Präsidentschaftskandidaten sammeln Geld

Dass an den Art-Basel-Tagen die Kapital-pro-Kopf-Quote in Miami Beach so außerordentlich erhöht ist, ist auch für manche US-Präsidentschaftskandidaten ein gefundenes Fressen. Hillary Clinton sammelte bei zwei Fundraising-Abenden im Umfeld der Kunstmesse Geld für ihre Wahlkampagne ein, um schlappe 1.000 Dollar gab es dafür schon ein Dinner mit der demokratischen Kandidatin, ab 2.700 Dollar inklusive Handshake und Fotogelegenheit.

Auch Jeb Bush, Ex-Gouverneur von Florida und republikanischer Präsidentschaftskandidat, nutzt heuer die Gelegenheit zur Eigenwerbung. Er hat diesbezüglich einerseits einen Heimvorteil, lebt er doch im noblen, nur wenige Kilometer von Miami Beach entfernten Coral Gables.
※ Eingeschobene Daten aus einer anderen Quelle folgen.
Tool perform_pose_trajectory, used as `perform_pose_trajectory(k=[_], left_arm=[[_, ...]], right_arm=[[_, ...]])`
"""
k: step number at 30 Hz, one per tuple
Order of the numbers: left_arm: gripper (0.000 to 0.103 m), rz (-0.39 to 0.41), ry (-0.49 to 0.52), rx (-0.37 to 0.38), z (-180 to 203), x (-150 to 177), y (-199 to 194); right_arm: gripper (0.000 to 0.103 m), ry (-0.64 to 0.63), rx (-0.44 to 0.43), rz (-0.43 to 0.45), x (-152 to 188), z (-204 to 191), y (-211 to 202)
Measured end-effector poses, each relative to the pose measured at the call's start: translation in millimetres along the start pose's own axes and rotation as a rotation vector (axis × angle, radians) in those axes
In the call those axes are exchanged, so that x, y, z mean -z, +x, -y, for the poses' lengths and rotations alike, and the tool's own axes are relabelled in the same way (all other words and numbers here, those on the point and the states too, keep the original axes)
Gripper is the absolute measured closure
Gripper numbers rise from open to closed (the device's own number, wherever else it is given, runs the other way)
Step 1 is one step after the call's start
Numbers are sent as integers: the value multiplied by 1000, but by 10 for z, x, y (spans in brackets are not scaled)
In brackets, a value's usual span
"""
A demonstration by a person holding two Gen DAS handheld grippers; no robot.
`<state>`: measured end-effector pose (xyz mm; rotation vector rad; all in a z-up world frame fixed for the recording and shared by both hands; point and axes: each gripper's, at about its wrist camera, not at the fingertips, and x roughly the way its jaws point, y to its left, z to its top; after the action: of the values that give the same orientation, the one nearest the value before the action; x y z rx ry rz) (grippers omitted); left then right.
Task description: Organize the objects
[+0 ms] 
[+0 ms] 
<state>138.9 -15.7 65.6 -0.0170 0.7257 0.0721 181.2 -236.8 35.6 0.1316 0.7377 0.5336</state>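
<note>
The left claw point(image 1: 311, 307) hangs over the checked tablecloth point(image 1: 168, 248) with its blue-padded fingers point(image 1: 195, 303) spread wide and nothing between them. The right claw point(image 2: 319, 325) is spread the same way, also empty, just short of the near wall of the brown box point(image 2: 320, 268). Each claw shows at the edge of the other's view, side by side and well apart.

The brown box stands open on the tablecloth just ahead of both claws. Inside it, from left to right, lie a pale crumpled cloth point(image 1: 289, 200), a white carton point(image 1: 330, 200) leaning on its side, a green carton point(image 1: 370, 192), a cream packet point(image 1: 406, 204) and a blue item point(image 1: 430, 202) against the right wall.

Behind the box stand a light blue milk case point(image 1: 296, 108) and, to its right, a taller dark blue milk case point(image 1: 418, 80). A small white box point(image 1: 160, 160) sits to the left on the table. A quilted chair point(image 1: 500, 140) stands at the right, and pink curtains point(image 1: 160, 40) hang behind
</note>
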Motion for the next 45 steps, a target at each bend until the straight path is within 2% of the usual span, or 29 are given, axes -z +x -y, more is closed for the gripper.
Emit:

Andererseits stößt seine vom Pop-Art-Künstler organisierte Fundraising-Aktion in den Medien für Belustigung: „Die Art Basel ist eine hippe Kunst-Mode-Film-Werbungs-Ausstellungs-Party-Serie auf der man Menschen wie James Franco trifft. Es ist - anders gesagt - ein sehr untypischer Ort, für einen republikanischen Präsidentschaftskandidaten, der noch dazu selbst im Vergleich mit anderen republikanischen Kandidaten eigenartig ist," schrieb etwa das Onlinemagazin Slate.

Anders geht sein parteiinterner Konkurrent, der amtierende republikanische Senator Marco Rubio, die Sache an. Sein einziger offizieller Termin in der Art-Basel-Zeit in seiner Heimatstadt Miami war am Samstag ein Fundraising-Frühstück, bei 25 Dollar Eintritt in einer Mehrzweckhalle - das Gegenprogramm zu den High-Society-Champagner-Empfängen ein paar Kilometer weiter.